Since arriving in Baltimore in August, junior Mario Aguirre has received four COVID-19 tests from Baltimore testing facilities. He echoed Tan’s concern that the dashboard does not provide meaningful data on students living in Charles Village in an email to The News-Letter.
“While the dashboard is useful for seeing new cases in staff and students in JHU housing, it is only updated once a week, which is inconvenient,” he wrote. “The bigger problem is that the dashboard does not account for the students living off-campus. That population is significant and is vulnerable as there are less robust testing standards and contact tracing for off-campus students.”
Aguirre believes that the University should expand testing to students in off-campus housing.
“Hopkins should offer testing for students living in Charles Village and integrate that data into the dashboard so students and other Charles Village residents are safer,” he wrote.
The University currently does not provide regular testing to students living in off-campus housing. Students in off-campus housing can only get tested through the JHCCC system if they exhibit symptoms that meet the criteria set by the University’s infection control team.
Junior Ranjani Ramasubramanian called on the University to expand testing efforts to include asymptomatic testing for students living in off-campus housing.
“What would make the dashboard more effective is if we had asymptomatic testing so people can go testing if they have the slightest inkling that they have COVID. A lot of people have those fears but are not testing,” she said. “For all we know, they could have COVID, so the dashboard numbers are just not accurate.”

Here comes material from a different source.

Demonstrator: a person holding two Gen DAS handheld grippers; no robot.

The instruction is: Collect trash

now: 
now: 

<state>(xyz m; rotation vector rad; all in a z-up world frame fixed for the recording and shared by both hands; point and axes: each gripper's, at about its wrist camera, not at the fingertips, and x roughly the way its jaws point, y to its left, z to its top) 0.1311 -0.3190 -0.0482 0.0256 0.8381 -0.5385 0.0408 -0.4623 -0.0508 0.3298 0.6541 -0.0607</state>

Vice Provost and Chief Risk and Compliance Officer Jonathan Links clarified in an email to The News-Letter that the study will involve up to 100 residential undergraduate students, 100 students residing in Charles Village and 100 staff and faculty who are engaging in Phase One activities on campus.
Ramasubramanian further noted the limitations of the epidemiological surveillance study given that participants are volunteers.
“A lot of students who have been participating in risky behavior — and there are a lot of those in off-campus housing — would not want to be part of this. I don’t think it will give an accurate representation,” she said. “It should be mandatory for anyone staying off-campus to be tested once a week, so it's an everyone thing, not an option thing on a limited scope.”
Tan, however, argued that the University should not make testing mandatory for students in off-campus housing but instead provide transportation to COVID-19 testing sites in Baltimore if it is unable to provide asymptomatic testing.
“Getting testing is your decision. But the school should make the option available for testing for people who want it,” she said. “If the University doesn’t provide testing, it would be great if they could at least provide transportation for students who want to be tested.”